CODEWITHSUNDEEP
javascriptjavascript-objects
Amit Erandole
Amit Erandole

Reputation: 12281

How does this javascript object array work?

I am trying to understand something very basic. If I have an object like this:

var topics = {}

And I do this:

topics[name] = ["chapter 1", "chapter 2", "chapter 3"];

When I log this object, I don't see the name attribute. What have I done exactly? Have I created a key called name with the value of an array?

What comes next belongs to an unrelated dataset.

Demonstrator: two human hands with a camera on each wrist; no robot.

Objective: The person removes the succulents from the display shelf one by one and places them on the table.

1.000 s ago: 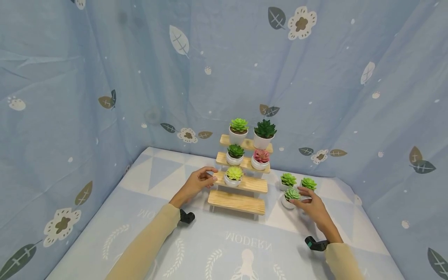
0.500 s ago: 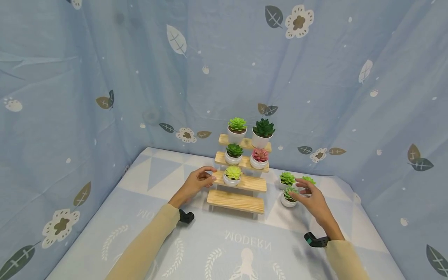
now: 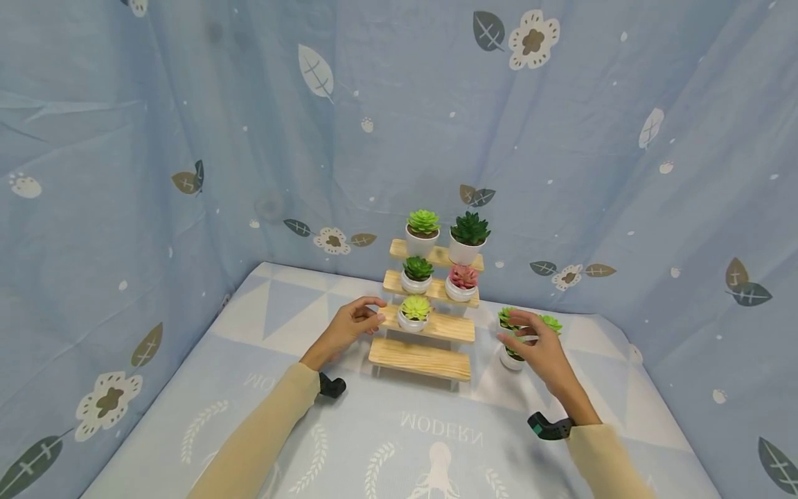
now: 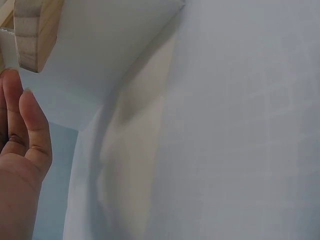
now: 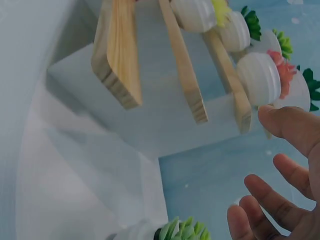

Of course I know I can do that by just doing

topics.name =  ["chapter 1", "chapter 2", "chapter 3"];

But then what is this doing?

topics[name] = ["chapter 1", "chapter 2", "chapter 3"];

Could someone please clarify?

Upvotes: 2

Views: 165

Answers (6)

Joseph Marikle
Joseph Marikle

Reputation: 78590

The resulting structure can be seen in the following screen capture. As stated by mck89, you probably want to use the "name" syntax

enter image description here

Upvotes: 2

pimvdb
pimvdb

Reputation: 154968

There are generally three ways to distinguish:

topics.name
topics["name"]
topics[name]

The first two are equivalent. So .xxx represents the literal key xxx, as does ["xxx"].

The last one will use whatever the name variable contains. E.g.:

var name = "test";
topics[name] = 123; // topics["test"] now exists

Upvotes: 2

Michael Berkowski
Michael Berkowski

Reputation: 270775

If your code did not result in a ReferenceError, you may have already had a variable in global scope named name, and created a new property of name's contents.

Upvotes: 1

Amadan
Amadan

Reputation: 198556

That should generate an error, unless you have variable name defined as a string or a number.

These three are equivalent:

var name = "key";
topics[name] = "value";

topics["key"] = "value";

topics.key = "value";

Upvotes: 3

Gabriele Petrioli
Gabriele Petrioli

Reputation: 196306

When you use the [] notation it expects an expression in between, that translates to a string.

Using name not enclosed in quotes 'name' it assumes you are using a variable called name.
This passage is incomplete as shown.